# 3.0 Water Occurrence

The intertidal grid that was generated in the previous step will now be used to produce a water occurrence analysis. The water occurrence functions will run for each individual cell, producing a seperate image for each cell.

## 3.1 Python Setup

We need to import the appropriate modules into python:

In [1]:
# Standard library imports
import datetime
import time
import os

# Import Earth Engine
import ee

# Import Coast X-Ray Module
import cxrWaterOccurrence as cxr
cxr.ee = ee


Then, Google Earth Engine needs to be initialised (GEE needs to be authenticated before this step).

In [2]:
# Initalise GEE
try:
  ee.Initialize()
  print('The Earth Engine package initialized successfully!')
except ee.EEException as e:
  print('The Earth Engine package failed to initialize!')
except:
    print("Unexpected error:", sys.exc_info()[0])
    raise

The Earth Engine package initialized successfully!


## 3.2 User inputs

The requires information from the user with regards GEE account inforomation, location of the intertidal grid (and its resolution), a AoI name, the start and end dates of the analysis, and also the location that the image collection should be placed on GEE.

In [3]:
### USER INPUT STARTS ###

# inputs
#your GEE username
user = "rum" # replace with username

# the path to the intertidal grid on GEE
intertidalGridPath = 'Grid/ISEA3H_4_Hawaii' #"GlobalGrid/AoI/ISEA3H_12_UKIre"

# the resolution of the grid
cxr.gridResolution = 4

# name of area of interest
aoiName = 'Hawaii'

# start date for the analysis
cxr.startDate = '2015-09-01'

# end date for the analysis (automatically set as today's date)
cxr.endDate = str(datetime.date.today())
# cxr.endDate = '2019-09-30'
                 
# outputs
# the folder path you wish to export the water occurrence image collection to
exportFolderPath = "CoastXRayPython/Outputs"

# the folder path you wish to export the water occurrence feature collection to
exportFolderPathGridCellSummary = "CoastXRayPython/GridCellSummary"

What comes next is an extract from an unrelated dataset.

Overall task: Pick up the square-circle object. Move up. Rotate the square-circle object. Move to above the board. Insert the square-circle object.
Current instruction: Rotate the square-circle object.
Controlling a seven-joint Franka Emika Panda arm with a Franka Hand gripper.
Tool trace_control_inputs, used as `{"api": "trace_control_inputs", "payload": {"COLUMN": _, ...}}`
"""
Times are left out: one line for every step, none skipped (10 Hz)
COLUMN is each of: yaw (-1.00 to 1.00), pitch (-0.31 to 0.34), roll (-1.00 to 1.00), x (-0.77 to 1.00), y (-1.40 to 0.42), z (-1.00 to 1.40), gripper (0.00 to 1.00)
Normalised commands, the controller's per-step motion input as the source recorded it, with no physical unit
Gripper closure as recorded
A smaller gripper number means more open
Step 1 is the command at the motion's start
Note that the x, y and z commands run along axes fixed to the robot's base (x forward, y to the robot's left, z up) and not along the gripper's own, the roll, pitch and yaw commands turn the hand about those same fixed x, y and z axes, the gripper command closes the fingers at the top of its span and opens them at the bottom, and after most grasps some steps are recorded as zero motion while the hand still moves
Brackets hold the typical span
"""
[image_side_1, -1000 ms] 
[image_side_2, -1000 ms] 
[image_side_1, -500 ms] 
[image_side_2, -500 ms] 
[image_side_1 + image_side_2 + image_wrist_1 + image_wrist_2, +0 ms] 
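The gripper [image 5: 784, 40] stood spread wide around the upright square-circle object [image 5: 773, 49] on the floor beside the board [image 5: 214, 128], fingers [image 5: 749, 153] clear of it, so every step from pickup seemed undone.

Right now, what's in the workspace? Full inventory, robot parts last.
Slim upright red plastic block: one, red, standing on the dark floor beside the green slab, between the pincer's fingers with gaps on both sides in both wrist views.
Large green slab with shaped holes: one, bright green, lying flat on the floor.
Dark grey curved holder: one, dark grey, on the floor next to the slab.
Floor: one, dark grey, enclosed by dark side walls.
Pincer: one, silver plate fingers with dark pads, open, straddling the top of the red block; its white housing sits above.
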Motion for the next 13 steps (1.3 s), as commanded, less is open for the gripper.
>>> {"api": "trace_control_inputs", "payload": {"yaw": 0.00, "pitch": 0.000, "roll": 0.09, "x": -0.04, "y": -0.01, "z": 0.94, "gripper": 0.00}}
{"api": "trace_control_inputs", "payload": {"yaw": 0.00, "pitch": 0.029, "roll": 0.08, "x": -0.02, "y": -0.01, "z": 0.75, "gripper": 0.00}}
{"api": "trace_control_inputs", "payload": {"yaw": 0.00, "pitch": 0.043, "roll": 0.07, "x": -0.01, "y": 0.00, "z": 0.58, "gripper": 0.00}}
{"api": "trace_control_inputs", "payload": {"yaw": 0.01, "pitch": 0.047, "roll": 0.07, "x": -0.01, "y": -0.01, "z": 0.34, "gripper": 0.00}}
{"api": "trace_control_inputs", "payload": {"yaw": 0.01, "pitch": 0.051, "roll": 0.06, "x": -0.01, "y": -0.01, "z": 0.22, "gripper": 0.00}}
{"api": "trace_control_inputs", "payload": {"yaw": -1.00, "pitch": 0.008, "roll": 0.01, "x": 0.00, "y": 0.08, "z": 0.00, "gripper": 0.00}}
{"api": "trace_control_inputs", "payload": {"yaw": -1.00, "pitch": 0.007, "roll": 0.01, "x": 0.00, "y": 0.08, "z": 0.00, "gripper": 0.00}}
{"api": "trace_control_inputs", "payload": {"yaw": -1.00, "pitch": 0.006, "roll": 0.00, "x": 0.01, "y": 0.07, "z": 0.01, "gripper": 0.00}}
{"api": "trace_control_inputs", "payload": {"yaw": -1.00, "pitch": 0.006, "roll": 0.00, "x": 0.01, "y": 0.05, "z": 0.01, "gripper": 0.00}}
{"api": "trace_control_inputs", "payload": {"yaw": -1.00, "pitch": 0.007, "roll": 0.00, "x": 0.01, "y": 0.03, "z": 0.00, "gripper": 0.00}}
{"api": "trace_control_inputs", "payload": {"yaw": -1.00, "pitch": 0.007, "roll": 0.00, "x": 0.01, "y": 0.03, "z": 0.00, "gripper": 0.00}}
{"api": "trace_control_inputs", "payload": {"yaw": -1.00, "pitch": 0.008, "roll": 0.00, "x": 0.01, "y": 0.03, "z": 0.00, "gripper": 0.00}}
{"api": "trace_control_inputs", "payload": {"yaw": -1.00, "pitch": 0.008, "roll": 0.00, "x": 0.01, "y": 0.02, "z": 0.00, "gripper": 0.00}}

# the folder path you wish to export the temporary water occurrence feature collection to
#exportFolderPathGridCellSummaryTemp = "CoastXRayPython/GridCellSummaryTemp"
exportFolderPathGridCellSummaryTemp = f'users/{user}/CoastXRayPython/GridCellSummaryTemp'


### USER INPUT ENDS ###


## 3.3 GEE Collection Directory

An empty image collection needs to be created on GEE in an appropriate folder that will recieve the output images:

In [4]:
# Creates the folders and image collection on GEE to recieve the outputs

# Create the path
exportCollection = aoiName + '_' + cxr.startDate + '_' + cxr.endDate

# Create the export collection
os.system("earthengine create collection users/" + user + "/" + exportFolderPath + "/" + exportCollection + " -p")
os.system("earthengine create folder users/" + user + "/" + exportFolderPathGridCellSummary + "/" + exportCollection + " -p")
os.system("earthengine create folder users/" + user + "/" + exportFolderPathGridCellSummaryTemp + "/" + exportCollection + " -p")

import subprocess

result = subprocess.run(["earthengine", "create", "collection", 
                         f"users/{user}/{exportFolderPath}/{exportCollection}", "-p"],
                        capture_output=True, text=True)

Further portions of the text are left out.